Time-spatial data consists of spatial and temporal contextual information, which is a complicated type of data set. Nowadays, with the development of technique, it is becoming more and more convenient to collect such data with detailed day and time information than it was ever before . Taking mobility data as an example which represents the objects movement in real time with recorded the geographical information , this type of data can be collected using Global Positioning System (GPS), sensors or tracking systems. The information embed from those data such as behavior pattern can be also implied in urban development, traffic transportation, and big event management. Therefore the understanding of this particular part of data is essential. To obtain meaningful results from those data, this paper proposes a methodology that utilizes neural network together with other visualization approaches. The framework of our method is shown as Figure ?. There are three majority parts. Firstly, this approach utilizes the relational database combined with dynamic non-relational database as back-end. Temporal database will be generated once user requests from the relational database. The second part is features extraction algorithm. We propose two approaches prediction and clustering. For clustering, SOM will be applied to cluster visiting pattern in order to group the visitors and find the abnormal groups that can be further suspected as crime or others. Moreover, the inspections will be put on such abnormal clusters. Regarding prediction, LSTM network is utilized to predict upcoming locations that travelers would like to go in next time-stamp. Eventually, the extracted information such as clustering and prediction result will be displayed using graphics and multi-media techniques including 3D time-spatial cube, 2D heat map, relational map and animation to users. Such displays will help users understand behavior pattern of moving objects better.
Using our approach, we participated in the public challenges that Visual Analytics Science and Technology Challenge 2017 (VAST 2017) as well as assist a mobile company in China for their promotion activity. In terms of commercial based visualization such as mobile users promotion , we used this method to obtain user behavior pattern. Based on those information, we can provide our suggestions to the company manger. On the other hand, we take traffic visualization and prediction in VAST 2017 to research how movement of vehicles affect wildlife via understanding their pattern by conducting the pipeline of visual analytics. Consequently, we provide suggestions to a Chinese mobile company for user promotion and successfully predict the affect of vehicles to wildlife in a nature preserve. Overall contributions can be summarized as:
We set up a time-spatial data visual analytics pipeline to understand movement behavior.
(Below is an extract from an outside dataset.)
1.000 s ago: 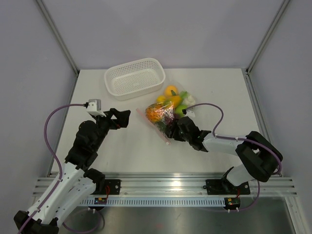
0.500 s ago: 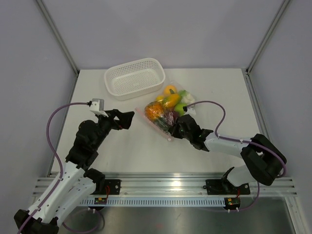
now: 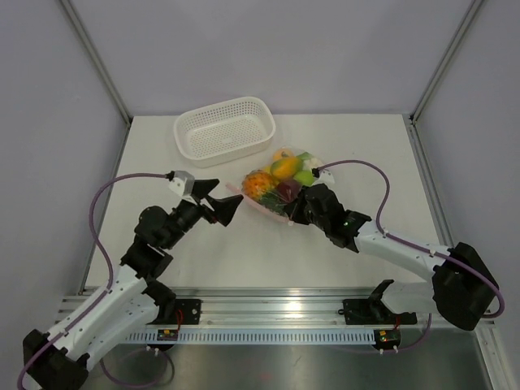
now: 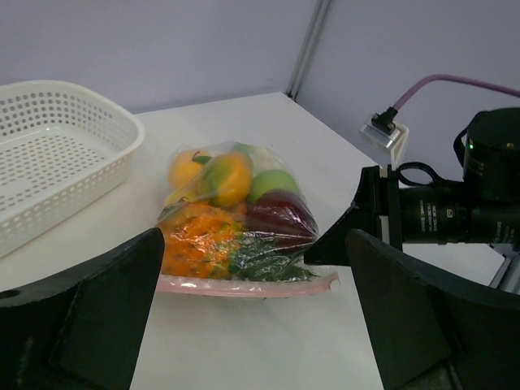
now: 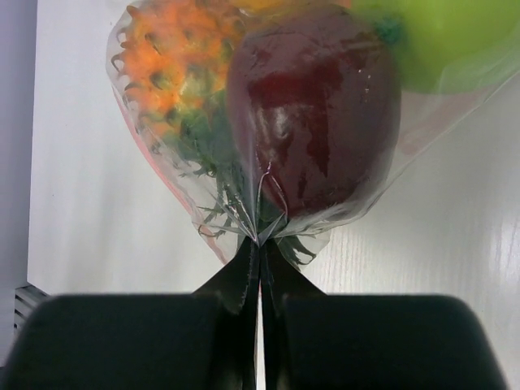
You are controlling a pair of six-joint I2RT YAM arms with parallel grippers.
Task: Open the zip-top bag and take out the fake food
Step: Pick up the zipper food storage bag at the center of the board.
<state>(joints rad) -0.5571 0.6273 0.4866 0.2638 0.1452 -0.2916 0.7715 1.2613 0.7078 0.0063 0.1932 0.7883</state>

We modify and utilize neural net approach to propose a clustering and prediction methodology .
We use this approach to resolve two data analytics problems including commercial promotion as well as pattern detection and prediction.
2.1Clustering and Aggregation
Increasing amount of data collection, analysis of trajectories is becoming even more massive. Therefore, single mobility data analysis and visualization become un-meaningful. The state of the art research focus on aggregation, clustering and grouping in order to simplify time-spatial context information via reducing the size of data representation . With those advance techniques, the visualization of time-series data becomes much more elegant than before. The biggest challenge for those research is to generate an efficient algorithm for aggregation, grouping and clustering.
The big breakthrough was conducted with machine learning. Classic clustering methods such as Gaussian Mixture Model (GMM) with Expectation Maximization (EM) and K-means serves as effective tool. However, clustering raw trajectory with multiple-dimension is not sufficient for larger time-spatial data set . Recently, the attempts of using Neural Network Self-Organizing Map (SOM)  to cluster the trajectory data is done in the 2012 . That research combines temporal-context information and other associated data such as social-economics background of users. Using such data, researchers tried to visualize the pattern of different groups of visitors and their potential to commit crime. In 2015, the T.Landersberger used spatial-simplification algorithm  to dynamically reduce the flow information after aggregation and clustering which is the latest approach to achieve the aggregation task so far. State-of-art method deep learning enables the prediction of time-spatial for next timestamp. Researchers start looking at how to predict the upcoming location of movement  and generate an inference or generative model. Recurrent Neural Net (RNN)  is one of the popular deep learning models which makes it easier to deal with vectors where each dimension has strong dependency from previous one..
3A Dynamic to Static Data Model
There are two main types of data. For one, we have relational database as static database. That is all the data will be stored in the relational database model using relationship . Also, both stay points and objects are stored using tree data structure. Specifically, stay point will have sub-stay points as generalization. Moreover, non-relational dynamic database will be generated from static database once user requests. Those data will consist of check-in frequency, time-spend, squence and Time-Oriented matrix.
It is to indicate how many times a visitor visit in every location, we use visiting frequency matrix.
Simply using frequency count might lost a lot of information of visitor behavior information. Hence, we also need to consider the period that visitor spend in certain attraction.
Sequence vector records the location that a traveler visits in certain period without considering time information. Such vector will simply track places a traveler check in using a one-dimensional vector.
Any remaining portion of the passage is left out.